Revisiting Python's string concatenation optimization
Back in Python 2.4, CPython introduced an optimization for string concatenation that was designed to reduce memory churn in this operation and I got curious enough about this to examine it in some detail. Python 2.4 is a long time ago and I recently was prompted to wonder what had changed since then, if anything, in both Python 2 and Python 3.

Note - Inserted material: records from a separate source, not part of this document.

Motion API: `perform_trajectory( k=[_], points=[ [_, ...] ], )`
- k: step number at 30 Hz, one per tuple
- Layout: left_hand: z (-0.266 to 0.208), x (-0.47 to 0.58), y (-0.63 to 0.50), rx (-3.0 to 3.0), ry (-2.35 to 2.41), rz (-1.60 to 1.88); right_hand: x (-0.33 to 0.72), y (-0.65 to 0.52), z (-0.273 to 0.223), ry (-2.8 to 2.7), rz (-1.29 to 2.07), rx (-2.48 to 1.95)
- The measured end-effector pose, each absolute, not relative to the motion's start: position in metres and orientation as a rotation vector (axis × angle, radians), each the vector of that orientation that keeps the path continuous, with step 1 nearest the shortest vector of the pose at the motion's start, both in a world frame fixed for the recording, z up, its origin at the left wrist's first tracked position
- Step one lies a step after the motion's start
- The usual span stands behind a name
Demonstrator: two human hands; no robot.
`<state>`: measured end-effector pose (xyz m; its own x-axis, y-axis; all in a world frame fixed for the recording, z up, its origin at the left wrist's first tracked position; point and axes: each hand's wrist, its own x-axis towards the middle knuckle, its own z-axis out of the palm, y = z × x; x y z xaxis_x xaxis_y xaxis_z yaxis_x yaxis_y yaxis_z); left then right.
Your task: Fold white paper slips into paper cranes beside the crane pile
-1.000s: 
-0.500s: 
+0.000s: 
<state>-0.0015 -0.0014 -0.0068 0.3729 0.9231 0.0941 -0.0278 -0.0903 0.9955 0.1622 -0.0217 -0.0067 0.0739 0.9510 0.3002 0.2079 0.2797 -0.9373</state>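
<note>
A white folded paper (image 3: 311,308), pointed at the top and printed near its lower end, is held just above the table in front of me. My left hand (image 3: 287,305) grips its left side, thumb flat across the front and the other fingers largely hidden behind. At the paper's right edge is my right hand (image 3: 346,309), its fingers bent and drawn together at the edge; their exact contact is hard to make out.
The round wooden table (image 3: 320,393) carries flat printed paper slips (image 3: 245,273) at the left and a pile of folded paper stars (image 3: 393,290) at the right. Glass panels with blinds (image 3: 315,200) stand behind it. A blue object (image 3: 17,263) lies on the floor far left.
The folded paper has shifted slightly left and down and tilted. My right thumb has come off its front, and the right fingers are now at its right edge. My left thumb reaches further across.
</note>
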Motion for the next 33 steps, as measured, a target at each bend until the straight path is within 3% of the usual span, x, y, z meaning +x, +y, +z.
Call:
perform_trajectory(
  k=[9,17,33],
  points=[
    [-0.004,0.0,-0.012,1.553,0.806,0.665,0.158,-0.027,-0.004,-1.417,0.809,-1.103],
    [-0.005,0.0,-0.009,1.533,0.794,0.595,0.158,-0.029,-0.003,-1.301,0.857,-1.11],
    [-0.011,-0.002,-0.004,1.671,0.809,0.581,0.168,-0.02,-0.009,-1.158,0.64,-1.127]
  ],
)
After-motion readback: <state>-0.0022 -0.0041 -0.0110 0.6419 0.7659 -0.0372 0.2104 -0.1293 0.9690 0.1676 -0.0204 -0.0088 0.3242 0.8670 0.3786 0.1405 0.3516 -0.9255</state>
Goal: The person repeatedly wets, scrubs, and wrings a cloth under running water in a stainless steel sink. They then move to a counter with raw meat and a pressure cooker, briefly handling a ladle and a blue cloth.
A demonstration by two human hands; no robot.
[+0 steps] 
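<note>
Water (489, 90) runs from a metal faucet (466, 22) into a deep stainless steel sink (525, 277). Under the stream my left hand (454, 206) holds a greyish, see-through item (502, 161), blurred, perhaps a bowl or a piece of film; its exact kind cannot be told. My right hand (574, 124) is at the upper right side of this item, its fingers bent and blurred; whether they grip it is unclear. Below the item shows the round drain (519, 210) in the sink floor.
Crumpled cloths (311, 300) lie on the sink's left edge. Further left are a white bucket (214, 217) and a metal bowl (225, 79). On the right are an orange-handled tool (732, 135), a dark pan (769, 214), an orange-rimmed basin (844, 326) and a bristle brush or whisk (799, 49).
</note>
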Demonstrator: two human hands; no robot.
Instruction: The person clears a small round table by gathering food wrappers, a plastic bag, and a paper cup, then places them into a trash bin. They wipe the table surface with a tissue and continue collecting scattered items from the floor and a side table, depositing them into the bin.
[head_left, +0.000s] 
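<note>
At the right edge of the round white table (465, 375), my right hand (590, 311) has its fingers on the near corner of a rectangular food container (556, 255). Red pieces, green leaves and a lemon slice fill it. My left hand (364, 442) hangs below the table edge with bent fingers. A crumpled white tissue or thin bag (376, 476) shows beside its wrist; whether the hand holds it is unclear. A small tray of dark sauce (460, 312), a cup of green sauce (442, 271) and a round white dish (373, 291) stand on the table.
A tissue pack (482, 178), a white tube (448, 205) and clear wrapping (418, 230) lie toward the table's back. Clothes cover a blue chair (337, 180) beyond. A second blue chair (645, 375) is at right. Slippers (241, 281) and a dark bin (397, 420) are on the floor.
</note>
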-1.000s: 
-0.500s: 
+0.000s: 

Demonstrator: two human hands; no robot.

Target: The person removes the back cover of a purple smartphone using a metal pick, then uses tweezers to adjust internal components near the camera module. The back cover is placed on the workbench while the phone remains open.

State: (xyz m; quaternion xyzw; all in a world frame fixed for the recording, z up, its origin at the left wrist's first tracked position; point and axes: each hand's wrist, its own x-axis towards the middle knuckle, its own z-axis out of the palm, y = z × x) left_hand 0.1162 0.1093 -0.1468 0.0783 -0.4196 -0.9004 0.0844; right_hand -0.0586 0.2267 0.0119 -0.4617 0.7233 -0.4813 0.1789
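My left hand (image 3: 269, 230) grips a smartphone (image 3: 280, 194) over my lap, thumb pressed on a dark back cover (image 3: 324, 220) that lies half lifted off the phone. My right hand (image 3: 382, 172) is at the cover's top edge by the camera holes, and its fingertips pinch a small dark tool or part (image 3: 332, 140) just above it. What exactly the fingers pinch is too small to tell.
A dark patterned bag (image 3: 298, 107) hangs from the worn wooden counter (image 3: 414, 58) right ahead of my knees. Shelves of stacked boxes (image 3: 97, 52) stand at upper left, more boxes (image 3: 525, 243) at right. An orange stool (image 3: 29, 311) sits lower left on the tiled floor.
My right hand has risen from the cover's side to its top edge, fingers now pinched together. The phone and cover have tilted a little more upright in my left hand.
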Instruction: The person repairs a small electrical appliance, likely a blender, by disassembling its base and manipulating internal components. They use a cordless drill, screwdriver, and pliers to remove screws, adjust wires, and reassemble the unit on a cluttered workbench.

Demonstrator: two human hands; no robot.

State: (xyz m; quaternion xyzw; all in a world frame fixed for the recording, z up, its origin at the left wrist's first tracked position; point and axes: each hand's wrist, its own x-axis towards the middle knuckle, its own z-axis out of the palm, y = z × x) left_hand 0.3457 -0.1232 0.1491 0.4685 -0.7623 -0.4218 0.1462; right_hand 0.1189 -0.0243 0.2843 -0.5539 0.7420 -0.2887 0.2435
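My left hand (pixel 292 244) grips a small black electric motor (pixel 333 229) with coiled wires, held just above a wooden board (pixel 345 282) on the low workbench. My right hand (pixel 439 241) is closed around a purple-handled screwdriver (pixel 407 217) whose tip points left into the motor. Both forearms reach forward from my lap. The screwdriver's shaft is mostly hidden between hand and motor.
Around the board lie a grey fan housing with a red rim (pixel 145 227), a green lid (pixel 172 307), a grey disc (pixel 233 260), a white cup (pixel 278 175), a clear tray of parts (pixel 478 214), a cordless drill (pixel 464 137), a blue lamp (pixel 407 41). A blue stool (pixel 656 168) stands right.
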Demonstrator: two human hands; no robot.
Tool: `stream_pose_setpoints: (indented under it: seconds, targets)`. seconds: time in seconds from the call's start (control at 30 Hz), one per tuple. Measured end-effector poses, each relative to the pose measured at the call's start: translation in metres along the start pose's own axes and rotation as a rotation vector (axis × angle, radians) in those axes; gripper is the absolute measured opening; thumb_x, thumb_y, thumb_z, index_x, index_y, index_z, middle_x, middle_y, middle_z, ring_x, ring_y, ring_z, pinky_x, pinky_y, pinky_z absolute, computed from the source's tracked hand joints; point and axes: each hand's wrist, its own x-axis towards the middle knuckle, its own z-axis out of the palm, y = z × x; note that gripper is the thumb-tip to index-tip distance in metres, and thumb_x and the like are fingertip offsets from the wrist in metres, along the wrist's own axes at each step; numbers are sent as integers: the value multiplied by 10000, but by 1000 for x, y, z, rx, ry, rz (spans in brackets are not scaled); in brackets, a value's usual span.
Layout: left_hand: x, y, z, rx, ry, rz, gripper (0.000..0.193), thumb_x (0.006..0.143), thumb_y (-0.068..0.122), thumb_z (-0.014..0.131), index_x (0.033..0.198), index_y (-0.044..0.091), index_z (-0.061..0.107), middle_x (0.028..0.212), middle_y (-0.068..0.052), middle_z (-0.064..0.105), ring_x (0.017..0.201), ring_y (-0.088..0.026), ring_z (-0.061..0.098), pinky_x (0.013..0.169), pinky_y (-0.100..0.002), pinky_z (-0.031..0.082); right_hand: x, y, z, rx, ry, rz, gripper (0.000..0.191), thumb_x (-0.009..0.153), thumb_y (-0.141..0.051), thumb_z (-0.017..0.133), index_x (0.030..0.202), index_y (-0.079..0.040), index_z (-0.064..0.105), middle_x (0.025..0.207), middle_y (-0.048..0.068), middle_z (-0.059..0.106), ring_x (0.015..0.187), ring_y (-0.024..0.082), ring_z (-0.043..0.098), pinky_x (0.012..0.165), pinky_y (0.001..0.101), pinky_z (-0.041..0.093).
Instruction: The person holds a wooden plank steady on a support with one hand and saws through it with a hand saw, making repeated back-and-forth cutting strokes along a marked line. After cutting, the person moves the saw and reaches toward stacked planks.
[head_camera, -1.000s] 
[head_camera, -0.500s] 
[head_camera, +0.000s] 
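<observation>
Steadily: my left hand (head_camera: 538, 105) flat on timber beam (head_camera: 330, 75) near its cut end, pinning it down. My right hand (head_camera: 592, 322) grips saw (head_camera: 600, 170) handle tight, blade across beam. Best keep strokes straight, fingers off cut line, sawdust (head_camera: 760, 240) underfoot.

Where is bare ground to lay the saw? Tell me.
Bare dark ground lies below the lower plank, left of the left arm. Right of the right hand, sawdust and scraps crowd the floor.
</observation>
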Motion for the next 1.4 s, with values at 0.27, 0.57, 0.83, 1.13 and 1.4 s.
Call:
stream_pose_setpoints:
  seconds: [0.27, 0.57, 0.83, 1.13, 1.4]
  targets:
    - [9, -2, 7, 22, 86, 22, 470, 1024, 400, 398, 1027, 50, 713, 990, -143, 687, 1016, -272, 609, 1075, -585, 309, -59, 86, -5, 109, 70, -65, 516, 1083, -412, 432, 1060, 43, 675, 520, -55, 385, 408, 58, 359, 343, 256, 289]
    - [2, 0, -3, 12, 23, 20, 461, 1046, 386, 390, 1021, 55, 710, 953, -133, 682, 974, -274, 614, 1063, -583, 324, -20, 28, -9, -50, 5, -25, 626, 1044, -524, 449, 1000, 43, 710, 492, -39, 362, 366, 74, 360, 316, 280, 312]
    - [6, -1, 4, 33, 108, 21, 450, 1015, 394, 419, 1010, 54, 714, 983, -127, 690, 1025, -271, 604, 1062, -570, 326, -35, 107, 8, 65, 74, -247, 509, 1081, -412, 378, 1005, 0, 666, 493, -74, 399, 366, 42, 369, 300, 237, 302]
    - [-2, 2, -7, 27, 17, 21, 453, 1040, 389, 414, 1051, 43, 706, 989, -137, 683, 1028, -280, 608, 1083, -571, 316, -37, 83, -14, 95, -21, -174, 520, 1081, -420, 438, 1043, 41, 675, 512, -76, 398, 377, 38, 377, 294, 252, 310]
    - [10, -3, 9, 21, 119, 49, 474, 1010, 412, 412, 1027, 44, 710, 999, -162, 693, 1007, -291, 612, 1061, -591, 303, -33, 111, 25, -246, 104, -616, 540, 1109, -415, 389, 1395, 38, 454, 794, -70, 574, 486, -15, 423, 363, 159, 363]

To quickly summarize my earlier entry,
CPython only optimizes string concatenations by attempting to grow
the left side in place instead of making a new string and copying
everything. It can only do this if the left side string only has
(or clearly will have) a reference count of one, because otherwise
it's breaking the promise that strings are immutable. Generally
this requires code of the form 'avar = avar + ...
' or 'avar +=
...
'.
As of Python 2.7.8, things have changed only slightly. In particular
concatenation of Unicode strings is still not optimized; this
remains a byte string only optimization. For byte strings there are two
cases. Strings under somewhat less than 512 bytes can sometimes be grown
in place by a few bytes, depending on their exact sizes. Strings over
that can be grown if the system realloc()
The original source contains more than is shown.